PATI, Lingkarjateng.id – Ketua DPRD Pati Ali Badrudin menyesalkan dugaan pungutan liar (pungli) penahanan ijazah siswa di SMPN 1 Tayu. Ia khawatir praktik serupa terjadi di sejumlah sekolah negeri di Kabupaten Pati.
Untuk mencegah kejadian berulang, ia mendorong Pelaksana Tugas (Plt) Bupati, Risma Ardhi Chandra menerbitkan Surat Edaran (SE) yang melarang sekolah negeri menarik iuran dalam bentuk apa pun. Hal ini merujuk pada ketentuan Kementerian Pendidikan yang melarang pungutan di sekolah negeri.
“Kami dorong kepada pak plt bupati untuk membuat SE agar membatasi iuran sukarela,” pintanya, Rabu 18 Maret 2026.
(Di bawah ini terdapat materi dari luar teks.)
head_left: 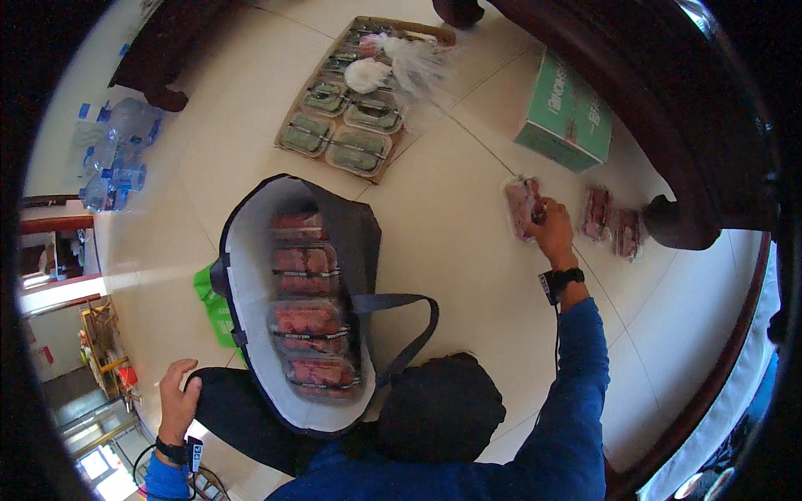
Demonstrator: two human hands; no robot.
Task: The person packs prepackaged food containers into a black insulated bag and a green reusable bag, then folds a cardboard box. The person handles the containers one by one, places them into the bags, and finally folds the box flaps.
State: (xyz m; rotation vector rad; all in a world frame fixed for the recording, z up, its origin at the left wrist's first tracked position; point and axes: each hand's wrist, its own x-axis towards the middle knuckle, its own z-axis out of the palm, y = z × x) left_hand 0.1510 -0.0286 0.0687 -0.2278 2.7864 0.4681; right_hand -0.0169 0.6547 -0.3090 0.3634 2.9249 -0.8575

Ia mengungkapkan, sejumlah laporan menyebut iuran digunakan untuk pembangunan dan menggaji tenaga honorer. Namun, ia menegaskan alasan tersebut tidak dapat membenarkan pembebanan biaya kepada orang tua siswa.
“Karena pembangunan sudah dibiayai dari APBD atau BOS. Jarang saya menemui bahwa pembangunan sekolah diambil dari dana iuran sukarela,” tandasnya.